═════ INPUT DATA ═════

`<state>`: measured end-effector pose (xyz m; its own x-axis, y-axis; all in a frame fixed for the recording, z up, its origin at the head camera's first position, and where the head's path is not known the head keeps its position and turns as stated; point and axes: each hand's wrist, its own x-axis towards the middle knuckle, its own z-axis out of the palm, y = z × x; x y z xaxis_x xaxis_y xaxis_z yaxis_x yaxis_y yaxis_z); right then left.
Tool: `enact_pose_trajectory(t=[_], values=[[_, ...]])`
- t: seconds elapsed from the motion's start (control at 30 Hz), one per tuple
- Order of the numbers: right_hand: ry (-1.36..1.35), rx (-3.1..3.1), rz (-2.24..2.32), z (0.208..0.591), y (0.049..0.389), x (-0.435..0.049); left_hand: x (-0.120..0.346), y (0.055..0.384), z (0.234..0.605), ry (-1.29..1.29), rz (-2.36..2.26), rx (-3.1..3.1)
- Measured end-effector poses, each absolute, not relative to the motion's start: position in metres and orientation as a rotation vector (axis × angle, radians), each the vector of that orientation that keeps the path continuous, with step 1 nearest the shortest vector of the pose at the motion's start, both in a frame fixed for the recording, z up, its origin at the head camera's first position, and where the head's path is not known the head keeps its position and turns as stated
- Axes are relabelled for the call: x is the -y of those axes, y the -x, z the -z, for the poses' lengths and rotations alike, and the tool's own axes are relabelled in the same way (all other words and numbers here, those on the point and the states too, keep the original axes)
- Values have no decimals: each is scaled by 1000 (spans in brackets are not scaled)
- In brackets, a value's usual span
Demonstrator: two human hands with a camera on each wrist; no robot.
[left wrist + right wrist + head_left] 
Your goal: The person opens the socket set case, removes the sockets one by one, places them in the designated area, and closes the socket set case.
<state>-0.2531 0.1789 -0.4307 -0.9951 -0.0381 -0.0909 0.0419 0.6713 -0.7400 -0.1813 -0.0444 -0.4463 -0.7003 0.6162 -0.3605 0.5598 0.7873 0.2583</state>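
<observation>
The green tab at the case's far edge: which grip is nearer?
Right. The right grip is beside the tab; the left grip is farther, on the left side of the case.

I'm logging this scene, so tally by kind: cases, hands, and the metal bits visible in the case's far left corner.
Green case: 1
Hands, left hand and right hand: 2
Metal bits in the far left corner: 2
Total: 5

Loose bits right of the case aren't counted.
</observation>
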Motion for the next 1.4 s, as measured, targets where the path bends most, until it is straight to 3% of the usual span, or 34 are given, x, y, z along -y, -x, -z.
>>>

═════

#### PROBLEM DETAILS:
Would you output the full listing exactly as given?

#### ANSWER BELOW:
`<state>`: measured end-effector pose (xyz m; its own x-axis, y-axis; all in a frame fixed for the recording, z up, its origin at the head camera's first position, and where the head's path is not known the head keeps its position and turns as stated; point and axes: each hand's wrist, its own x-axis towards the middle knuckle, its own z-axis out of the palm, y = z × x; x y z xaxis_x xaxis_y xaxis_z yaxis_x yaxis_y yaxis_z); right then left.
Tool: `enact_pose_trajectory(t=[_], values=[[_, ...]])`
- t: seconds elapsed from the motion's start (control at 30 Hz), one per tuple
- Order of the numbers: right_hand: ry (-1.36..1.35), rx (-3.1..3.1), rz (-2.24..2.32), z (0.208..0.591), y (0.049..0.389), x (-0.435..0.049); left_hand: x (-0.120..0.346), y (0.055..0.384), z (0.234..0.605), ry (-1.29..1.29), rz (-2.36..2.26), rx (-3.1..3.1)
- Measured end-effector poses, each absolute, not relative to the motion's start: position in metres and orientation as a rotation vector (axis × angle, radians), each the vector of that orientation that keeps the path continuous, with step 1 nearest the shortest vector of the pose at the motion's start, both in a frame fixed for the recording, z up, its origin at the head camera's first position, and where the head's path is not known the head keeps its position and turns as stated
- Axes are relabelled for the call: x is the -y of those axes, y the -x, z the -z, for the poses' lengths and rotations alike, and the tool's own axes are relabelled in the same way (all other words and numbers here, those on the point and the states too, keep the original axes)
- Values have no decimals: each is scaled by 1000 (spans in brackets are not scaled)
- In brackets, a value's usual span
Demonstrator: two human hands with a camera on each wrist; no robot.
[left wrist + right wrist + head_left] 
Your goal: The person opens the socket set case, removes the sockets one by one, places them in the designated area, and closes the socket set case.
<state>-0.2531 0.1789 -0.4307 -0.9951 -0.0381 -0.0909 0.0419 0.6713 -0.7400 -0.1813 -0.0444 -0.4463 -0.7003 0.6162 -0.3605 0.5598 0.7873 0.2583</state>
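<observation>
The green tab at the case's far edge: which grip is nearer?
Right. The right grip is beside the tab; the left grip is farther, on the left side of the case.

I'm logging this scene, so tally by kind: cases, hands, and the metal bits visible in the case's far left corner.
Green case: 1
Hands, left hand and right hand: 2
Metal bits in the far left corner: 2
Total: 5

Loose bits right of the case aren't counted.
</observation>
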Motion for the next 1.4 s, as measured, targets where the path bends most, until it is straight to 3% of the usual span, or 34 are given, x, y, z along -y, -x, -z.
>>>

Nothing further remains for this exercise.